> [HOW TO COMPLETE THIS TASK] Please output the section of the listing below that opens with the line containing "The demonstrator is" and closes with the line containing "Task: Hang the", exactly and with nothing else.

> [AVAILABLE DATA]
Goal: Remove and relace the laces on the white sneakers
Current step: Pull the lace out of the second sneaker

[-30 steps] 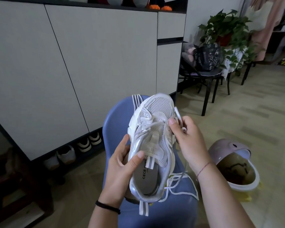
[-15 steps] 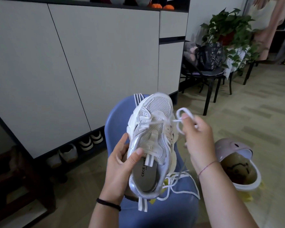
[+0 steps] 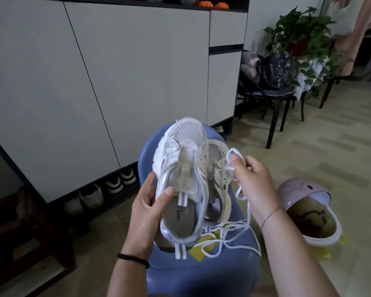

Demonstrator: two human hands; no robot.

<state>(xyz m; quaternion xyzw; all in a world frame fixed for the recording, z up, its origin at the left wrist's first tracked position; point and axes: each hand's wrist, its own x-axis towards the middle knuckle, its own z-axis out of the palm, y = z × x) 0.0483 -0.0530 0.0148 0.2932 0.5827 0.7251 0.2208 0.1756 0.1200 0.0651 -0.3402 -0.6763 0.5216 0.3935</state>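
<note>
- Your left hand (image 3: 147,207) grips the white sneaker (image 3: 184,168) above the blue chair (image 3: 201,273). The toe points away from you, your fingers lie along the sneaker's side, and your thumb presses on the collar beside the tongue. This is the same hold as half a second ago.
- Your right hand (image 3: 252,181) pinches a loop of the white lace (image 3: 248,211) between thumb and fingertips, over the chair's right side, much where it was before.
- Earlier a strand ran from the sneaker's front eyelets to those fingers. Now the tongue shows bare, and the lace hangs from your hand down to the chair seat, where it lies in loose curls.
- The sneaker now sits further left over the chair. That uncovers a second sneaker (image 3: 217,183) lying on the seat just beside it, with lacing across its front.
- A pink bin (image 3: 298,189) stands on the floor to the right of the chair, its open side toward you.
</note>
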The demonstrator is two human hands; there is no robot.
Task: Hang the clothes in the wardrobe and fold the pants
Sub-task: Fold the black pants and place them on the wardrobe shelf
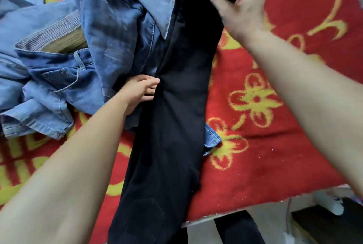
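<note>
Black pants [176, 118] stretch lengthwise over the red bed cover, from the top of the view down past the near edge. My right hand [241, 6] grips their far end at the top, fingers closed on the black cloth. My left hand [140, 91] pinches the pants' left edge at mid-length, its fingertips tucked into a crease. A heap of blue jeans [110, 33] and lighter denim garments [29, 90] lies to the left, partly under the black pants.
A red blanket [275, 125] with yellow flower patterns covers the bed. Its near edge runs along the lower right, with the floor and a dark object [330, 226] beyond it. A strip of grey ribbed cloth [53, 35] shows among the denim.
</note>
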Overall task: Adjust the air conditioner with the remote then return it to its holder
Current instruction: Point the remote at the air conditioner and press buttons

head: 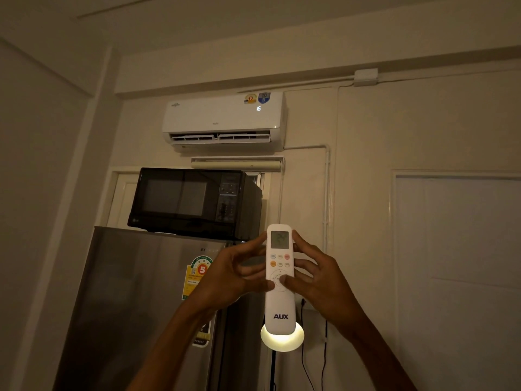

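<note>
Between your two raised hands, the slim white plastic remote with the AUX logo (280,280) stands upright, its small grey screen lit and its top aimed toward the white wall-mounted air conditioner (224,119), whose louvre is open and whose front shows a lit digit. Your left hand (228,280) cradles the remote's left edge with the fingers curled loosely behind it, while your right hand (318,283) wraps the right edge and its thumb lies across the round control pad. I judge that you are at the adjusting step, and no holder is in view.

Neither grip looks firm: both pinch the edges of a smooth case, so pressing hard with that thumb could tip the remote out of your palms. The thumb also covers much of the pad, so a wrong button is likely. Below, the black microwave oven (194,203) sits on the steel-grey refrigerator (135,306); a dropped remote could strike them or the glowing round lamp (282,341).
</note>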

> [RESULT FOR THIS EXERCISE]
The demonstrator is two human hands; there is no robot.
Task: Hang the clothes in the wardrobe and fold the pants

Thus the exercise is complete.